PREDIKSI RISIKO KESEHATAN IBU HAMIL MENGGUNALAN ALGORITMA EXTREME GRADIENT BOOSTING (XGB)
Proposal_bersama
NIM: 1217050055
Year: 2025
Description
Penelitian ini membahas penerapan algoritma Extreme Gradient Boosting (XGBoost) untuk memprediksi tingkat risiko kehamilan pada ibu hamil. Model yang dikembangkan akan menggunakan beberapa parameter kesehatan seperti usia, tekanan darah (sistolik dan diastolik), jumlah kehamilan, detak jantung janin, dan kadar sel darah merah. XGBoost dipilih karena kemampuannya dalam menangani dataset besar dan kompleks, serta memiliki akurasi yang lebih baik dibandingkan algoritma machine learning lainnya.

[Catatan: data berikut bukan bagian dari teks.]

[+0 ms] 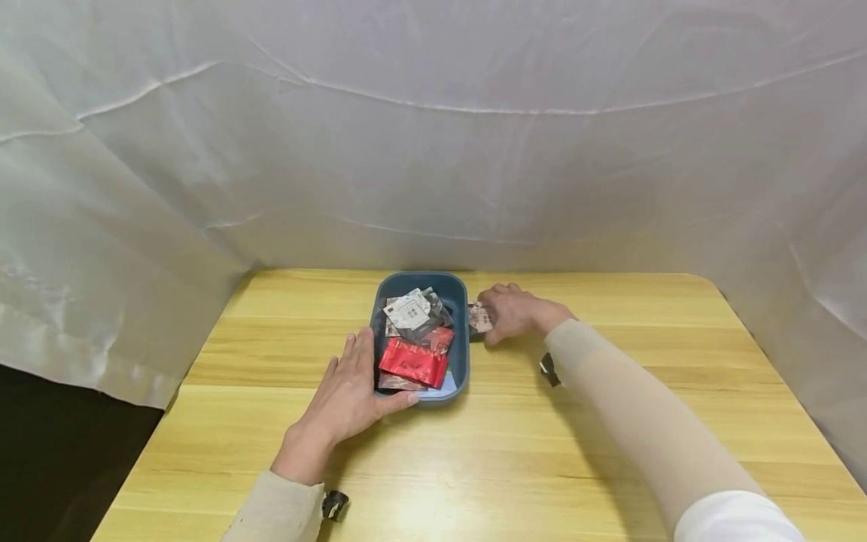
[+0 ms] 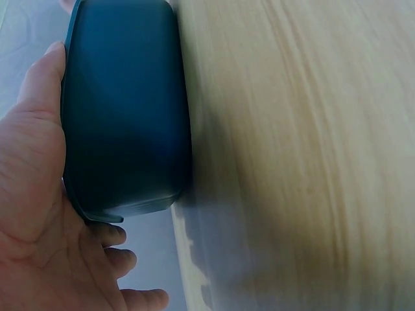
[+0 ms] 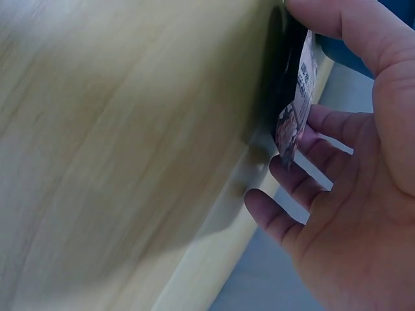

Metode penelitian yang digunakan mengacu pada CRISP-DM, yang mencakup tahapan seperti pemahaman bisnis, eksplorasi data, persiapan data, pemodelan, evaluasi, hingga implementasi model. Melalui penelitian ini, diharapkan model yang dikembangkan bisa membantu tenaga medis dalam mendeteksi risiko kehamilan lebih dini, sehingga dapat dilakukan intervensi yang lebih cepat dan tepat untuk mengurangi angka kematian ibu hamil.